Available data
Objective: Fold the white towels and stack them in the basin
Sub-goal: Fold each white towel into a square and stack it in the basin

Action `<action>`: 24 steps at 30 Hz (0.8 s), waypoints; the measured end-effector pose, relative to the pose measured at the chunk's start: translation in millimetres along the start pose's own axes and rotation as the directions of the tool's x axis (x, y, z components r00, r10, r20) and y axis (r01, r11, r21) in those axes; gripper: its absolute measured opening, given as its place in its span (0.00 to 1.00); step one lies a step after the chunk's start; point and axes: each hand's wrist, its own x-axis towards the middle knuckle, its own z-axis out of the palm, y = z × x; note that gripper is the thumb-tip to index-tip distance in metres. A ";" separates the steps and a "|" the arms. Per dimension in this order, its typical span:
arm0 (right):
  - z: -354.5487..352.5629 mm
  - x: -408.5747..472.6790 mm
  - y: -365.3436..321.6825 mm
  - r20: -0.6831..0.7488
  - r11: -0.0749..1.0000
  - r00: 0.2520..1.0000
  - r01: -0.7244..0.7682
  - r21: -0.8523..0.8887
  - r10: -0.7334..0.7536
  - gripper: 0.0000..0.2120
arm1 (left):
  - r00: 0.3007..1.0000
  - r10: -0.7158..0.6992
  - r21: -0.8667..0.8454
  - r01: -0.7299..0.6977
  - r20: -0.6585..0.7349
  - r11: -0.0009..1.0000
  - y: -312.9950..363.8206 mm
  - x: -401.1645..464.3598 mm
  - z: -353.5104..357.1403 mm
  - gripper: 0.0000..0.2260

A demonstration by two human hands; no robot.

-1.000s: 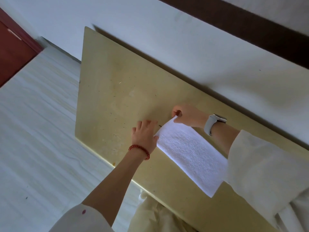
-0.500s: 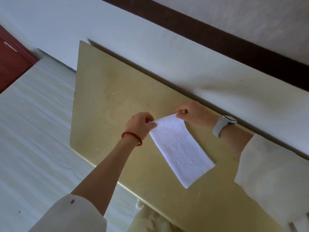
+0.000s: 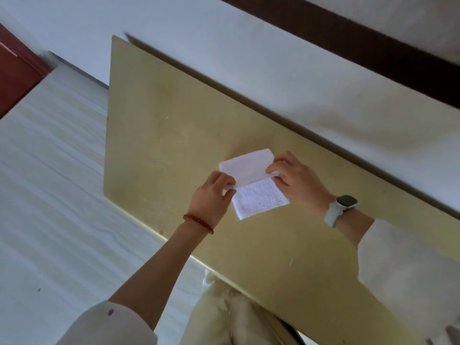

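Observation:
A small white towel [image 3: 251, 180] lies on the yellow-beige countertop [image 3: 161, 145], its far end folded back over toward me. My left hand [image 3: 214, 195], with a red bead bracelet at the wrist, pinches the left corner of the folded-over edge. The right corner of that edge is pinched by my right hand [image 3: 293, 180], which has a white watch at its wrist. The towel's near half lies flat on the counter between my hands. No basin is in view.
The counter runs along a white wall [image 3: 273, 78] with a dark band high up. Its left end and front edge drop to a pale striped floor [image 3: 49, 183]. A red-brown door [image 3: 15, 78] stands at the far left. My light clothing shows below the counter edge.
The towel lay as a long strip; both hands have lifted its far end and brought it back toward me, halving its length. The view has also shifted.

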 end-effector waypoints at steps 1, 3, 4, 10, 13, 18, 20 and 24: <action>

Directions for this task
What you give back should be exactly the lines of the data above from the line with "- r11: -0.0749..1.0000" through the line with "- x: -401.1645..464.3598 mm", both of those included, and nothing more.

Written solution
  - r11: -0.0749..1.0000
  - r00: 0.2520..1.0000
  - r01: -0.7244..0.7682
  - r21: -0.8523..0.8887
  - r10: -0.7334..0.7536
  - gripper: 0.0000..0.2120
arm1 (left):
  - r00: 0.3007..1.0000
  - r10: -0.7158..0.6992
  - r21: -0.8667..0.8454
  - r01: -0.7299..0.6977
  - r20: -0.6585..0.7349
  - r11: -0.0009..1.0000
  - y: -312.9950..363.8206 mm
  - x: -401.1645..464.3598 mm

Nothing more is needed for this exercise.